How to complete this task - All of the data below needs to be set down once more, exactly as written.

+ + + +

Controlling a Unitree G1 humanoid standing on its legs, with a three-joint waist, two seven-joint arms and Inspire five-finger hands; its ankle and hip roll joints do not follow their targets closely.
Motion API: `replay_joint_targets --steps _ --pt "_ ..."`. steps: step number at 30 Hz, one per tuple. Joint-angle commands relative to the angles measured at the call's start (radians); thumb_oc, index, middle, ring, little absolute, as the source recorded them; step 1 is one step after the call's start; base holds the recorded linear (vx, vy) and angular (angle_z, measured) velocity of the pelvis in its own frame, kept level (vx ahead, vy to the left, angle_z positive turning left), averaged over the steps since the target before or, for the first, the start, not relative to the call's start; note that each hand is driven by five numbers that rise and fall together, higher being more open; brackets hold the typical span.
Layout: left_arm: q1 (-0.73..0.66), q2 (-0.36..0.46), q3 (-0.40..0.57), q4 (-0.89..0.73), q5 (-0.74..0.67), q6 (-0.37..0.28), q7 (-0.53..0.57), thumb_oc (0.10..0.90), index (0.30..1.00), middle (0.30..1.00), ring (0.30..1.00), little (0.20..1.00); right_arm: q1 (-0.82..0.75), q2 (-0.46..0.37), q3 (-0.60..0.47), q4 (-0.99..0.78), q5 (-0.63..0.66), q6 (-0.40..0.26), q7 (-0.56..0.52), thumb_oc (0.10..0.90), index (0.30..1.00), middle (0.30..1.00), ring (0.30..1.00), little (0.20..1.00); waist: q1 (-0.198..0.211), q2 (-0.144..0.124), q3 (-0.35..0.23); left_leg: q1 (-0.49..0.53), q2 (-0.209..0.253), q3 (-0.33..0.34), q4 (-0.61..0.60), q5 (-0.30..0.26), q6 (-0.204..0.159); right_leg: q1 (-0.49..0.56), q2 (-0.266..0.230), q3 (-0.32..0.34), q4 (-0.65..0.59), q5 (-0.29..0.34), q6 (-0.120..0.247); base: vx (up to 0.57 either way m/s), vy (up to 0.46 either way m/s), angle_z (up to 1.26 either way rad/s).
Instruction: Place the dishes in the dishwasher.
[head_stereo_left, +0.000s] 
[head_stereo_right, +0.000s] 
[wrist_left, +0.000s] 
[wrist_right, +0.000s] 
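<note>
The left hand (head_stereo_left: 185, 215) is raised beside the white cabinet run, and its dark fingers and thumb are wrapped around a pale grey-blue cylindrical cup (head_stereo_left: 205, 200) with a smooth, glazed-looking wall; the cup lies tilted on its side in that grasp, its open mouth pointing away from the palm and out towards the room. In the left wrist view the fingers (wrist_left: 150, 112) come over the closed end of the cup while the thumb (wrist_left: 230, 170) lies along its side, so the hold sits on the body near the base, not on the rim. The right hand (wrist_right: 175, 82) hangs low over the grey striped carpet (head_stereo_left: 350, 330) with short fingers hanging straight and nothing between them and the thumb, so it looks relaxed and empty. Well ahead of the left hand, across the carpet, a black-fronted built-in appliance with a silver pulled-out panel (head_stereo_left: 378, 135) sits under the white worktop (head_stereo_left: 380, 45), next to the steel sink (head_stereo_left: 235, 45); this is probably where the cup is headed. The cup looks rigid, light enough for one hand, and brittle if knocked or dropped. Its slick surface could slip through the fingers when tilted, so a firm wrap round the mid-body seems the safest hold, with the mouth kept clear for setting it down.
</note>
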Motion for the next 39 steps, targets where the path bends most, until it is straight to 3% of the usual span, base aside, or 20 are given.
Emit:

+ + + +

Your response -
Controlling a Unitree G1 humanoid standing on its legs, with a three-joint waist, two seven-joint arms and Inspire five-finger hands; its ankle and hip roll joints do not follow their targets closely.
Motion API: `replay_joint_targets --steps _ --pt "_ ..."`. steps: step number at 30 Hz, one per tuple. Joint-angle commands relative to the angles measured at the call's start (radians); thumb_oc, index, middle, ring, little absolute, as the source recorded them; step 1 is one step after the call's start; base holds the recorded linear (vx, vy) and angular (angle_z, measured) velocity of the pelvis in its own frame, kept level (vx ahead, vy to the left, angle_z positive turning left), averaged over the steps since the target before or, for the first, the start, not relative to the call's start; note that each hand is driven by five numbers that rise and fall together, higher being more open; brackets hold the typical span.
Layout: left_arm: q1 (-0.73..0.66), q2 (-0.36..0.46), q3 (-0.40..0.57), q4 (-0.89..0.73), q5 (-0.74..0.67), q6 (-0.37..0.28), q7 (-0.53..0.57), thumb_oc (0.10..0.90), index (0.30..1.00), middle (0.30..1.00), ring (0.30..1.00), little (0.20..1.00); right_arm: q1 (-0.82..0.75), q2 (-0.46..0.37), q3 (-0.60..0.47), q4 (-0.99..0.78), q5 (-0.63..0.66), q6 (-0.40..0.26), q7 (-0.56..0.52), thumb_oc (0.10..0.90), index (0.30..1.00), middle (0.30..1.00), ring (0.30..1.00), little (0.20..1.00); waist: q1 (-0.198..0.211), q2 (-0.144..0.124), q3 (-0.35..0.23); left_leg: q1 (-0.49..0.53), q2 (-0.209..0.253), q3 (-0.33..0.34), q4 (-0.61..0.60), q5 (-0.30..0.26), q6 (-0.204..0.159); right_leg: q1 (-0.49..0.56), q2 (-0.266..0.230), q3 (-0.32..0.34), q4 (-0.65..0.59), q5 (-0.29..0.34), q6 (-0.120..0.247); base: vx (up to 0.57 either way m/s), vy (up to 0.46 either way m/s), angle_z (up to 1.26 either way rad/s).
Instruction: Place the dishes in the dishwasher.
[head_stereo_left, +0.000s] 
[head_stereo_right, +0.000s] 
[wrist_left, +0.000s] 
[wrist_right, +0.000s] 
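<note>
The left hand (head_stereo_left: 185, 215) is raised beside the white cabinet run, and its dark fingers and thumb are wrapped around a pale grey-blue cylindrical cup (head_stereo_left: 205, 200) with a smooth, glazed-looking wall; the cup lies tilted on its side in that grasp, its open mouth pointing away from the palm and out towards the room. In the left wrist view the fingers (wrist_left: 150, 112) come over the closed end of the cup while the thumb (wrist_left: 230, 170) lies along its side, so the hold sits on the body near the base, not on the rim. The right hand (wrist_right: 175, 82) hangs low over the grey striped carpet (head_stereo_left: 350, 330) with short fingers hanging straight and nothing between them and the thumb, so it looks relaxed and empty. Well ahead of the left hand, across the carpet, a black-fronted built-in appliance with a silver pulled-out panel (head_stereo_left: 378, 135) sits under the white worktop (head_stereo_left: 380, 45), next to the steel sink (head_stereo_left: 235, 45); this is probably where the cup is headed. The cup looks rigid, light enough for one hand, and brittle if knocked or dropped. Its slick surface could slip through the fingers when tilted, so a firm wrap round the mid-body seems the safest hold, with the mouth kept clear for setting it down.
</note>
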Motion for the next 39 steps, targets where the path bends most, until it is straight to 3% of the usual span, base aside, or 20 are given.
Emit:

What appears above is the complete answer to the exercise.